L'hiver, de décembre à février, reste doux le jour (12 à 16 degrés) mais humide et venteux, avec environ 80 mm de pluie mensuels en moyenne et des nuits qui descendent à 3 ou 4 degrés à l'intérieur. C'est la saison du gibier à table, des amandiers en fleurs dès fin janvier dans le nord-est, et de la chasse aux champignons dans la Serra de São Mamede. La côte vicentine se vide alors presque entièrement, ce qui plaît à certains marcheurs.
Conseils pratiques
Nous recommandons un minimum de 4 jours pleins pour saisir l'Alentejo intérieur (Évora, mégalithes, Monsaraz, une quinta), et 6 à 7 jours si vous ajoutez la côte vicentine ou la Serra de São Mamede au nord-est. Les distances paraissent modestes sur la carte mais les routes secondaires sont lentes : comptez 2h30 d'Évora à Marvão, 2h d'Évora à Vila Nova de Milfontes. La voiture de location est indispensable, l'aéroport d'entrée est Lisbonne (1h30 de route jusqu'à Évora).

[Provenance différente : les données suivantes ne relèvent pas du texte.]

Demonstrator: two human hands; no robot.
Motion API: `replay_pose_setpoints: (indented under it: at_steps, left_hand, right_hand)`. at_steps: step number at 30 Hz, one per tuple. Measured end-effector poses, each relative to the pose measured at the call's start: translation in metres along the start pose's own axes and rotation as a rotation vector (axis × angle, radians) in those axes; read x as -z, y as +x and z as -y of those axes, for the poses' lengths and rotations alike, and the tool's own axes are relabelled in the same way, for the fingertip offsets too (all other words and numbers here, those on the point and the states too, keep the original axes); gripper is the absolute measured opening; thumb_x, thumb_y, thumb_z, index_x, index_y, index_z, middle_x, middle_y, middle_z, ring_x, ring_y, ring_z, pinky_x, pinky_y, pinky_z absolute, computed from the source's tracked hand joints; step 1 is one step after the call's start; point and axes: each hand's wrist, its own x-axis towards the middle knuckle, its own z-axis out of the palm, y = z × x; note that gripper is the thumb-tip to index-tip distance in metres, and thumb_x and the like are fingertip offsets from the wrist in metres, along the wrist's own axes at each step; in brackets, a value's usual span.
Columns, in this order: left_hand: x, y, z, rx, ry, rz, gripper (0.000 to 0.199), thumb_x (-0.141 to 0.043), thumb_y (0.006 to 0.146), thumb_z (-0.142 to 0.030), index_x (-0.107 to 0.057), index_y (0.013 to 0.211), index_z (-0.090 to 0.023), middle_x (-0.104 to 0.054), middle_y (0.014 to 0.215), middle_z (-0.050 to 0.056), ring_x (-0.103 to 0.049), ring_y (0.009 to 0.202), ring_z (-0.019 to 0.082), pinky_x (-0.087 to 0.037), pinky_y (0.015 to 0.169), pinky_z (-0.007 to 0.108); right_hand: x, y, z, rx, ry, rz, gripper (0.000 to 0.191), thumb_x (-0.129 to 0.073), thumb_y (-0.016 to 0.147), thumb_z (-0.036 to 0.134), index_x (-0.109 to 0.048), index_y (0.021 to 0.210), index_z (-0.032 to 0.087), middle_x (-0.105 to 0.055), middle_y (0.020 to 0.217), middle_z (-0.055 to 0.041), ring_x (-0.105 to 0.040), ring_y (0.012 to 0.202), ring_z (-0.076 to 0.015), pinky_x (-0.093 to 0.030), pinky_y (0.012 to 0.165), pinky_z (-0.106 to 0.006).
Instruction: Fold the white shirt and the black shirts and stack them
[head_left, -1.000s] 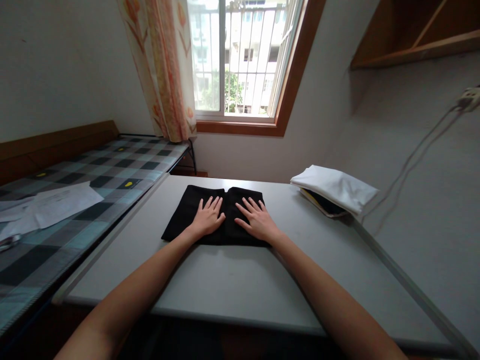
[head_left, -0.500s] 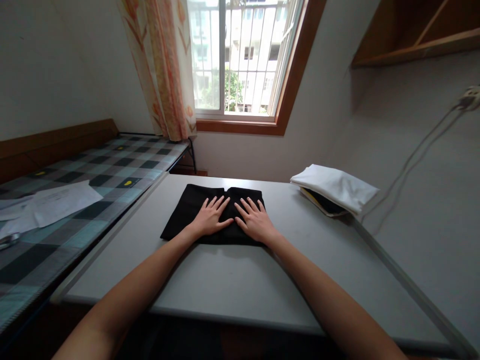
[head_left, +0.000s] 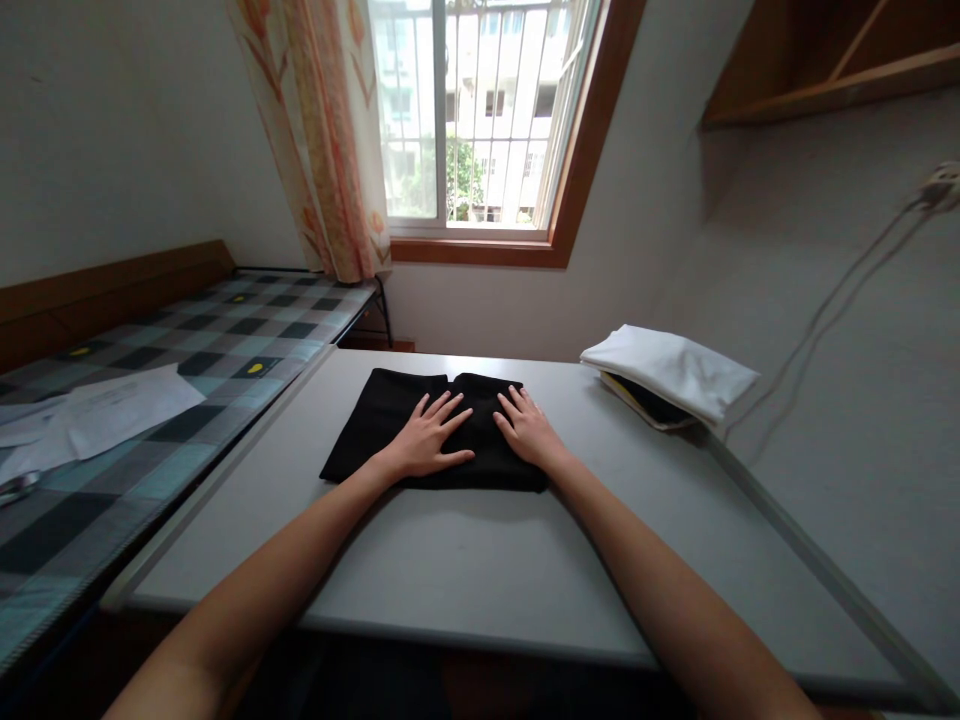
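A folded black cloth [head_left: 367,425], which looks like a garment, lies flat on the white table [head_left: 442,560]. It has a small notch in the middle of its far edge. My left hand [head_left: 427,437] rests on its middle, palm down with the fingers spread. Over the cloth's right edge lies my right hand [head_left: 529,428], also flat, fingers apart and pointing away from me. Neither hand grips anything. The parts of the cloth under both palms are hidden.
A stack of folded cloths [head_left: 667,370], white on top, sits at the table's right side by the wall. To the left, a bed with a checked mattress [head_left: 225,340] holds some papers [head_left: 124,405]. Beyond the table are a window [head_left: 487,120] and a flowered curtain [head_left: 330,150].
My right hand has slid to the right across the black cloth, from near its middle to its right edge. My left hand has moved slightly to the right.
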Motion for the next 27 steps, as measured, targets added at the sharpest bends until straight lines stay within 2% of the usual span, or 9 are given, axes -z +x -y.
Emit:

L'Alentejo se combine naturellement avec Lisbonne et Sintra en amont, et avec l'Algarve en aval (1h45 de Zambujeira à Lagos). Une boucle plus longue peut inclure le Centre et la Serra da Estrela par le nord. La région convient particulièrement aux contemplatifs, aux amateurs de patrimoine pré-romain et romain, aux œnophiles, aux randonneurs côtiers et aux familles cherchant un rythme calme. L'hébergement repose sur les monte (anciennes fermes restaurées) et quelques pousadas installées dans des couvents ou châteaux ; le confort est élevé mais l'isolement réel, prévoyez vos dîners à l'avance hors saison.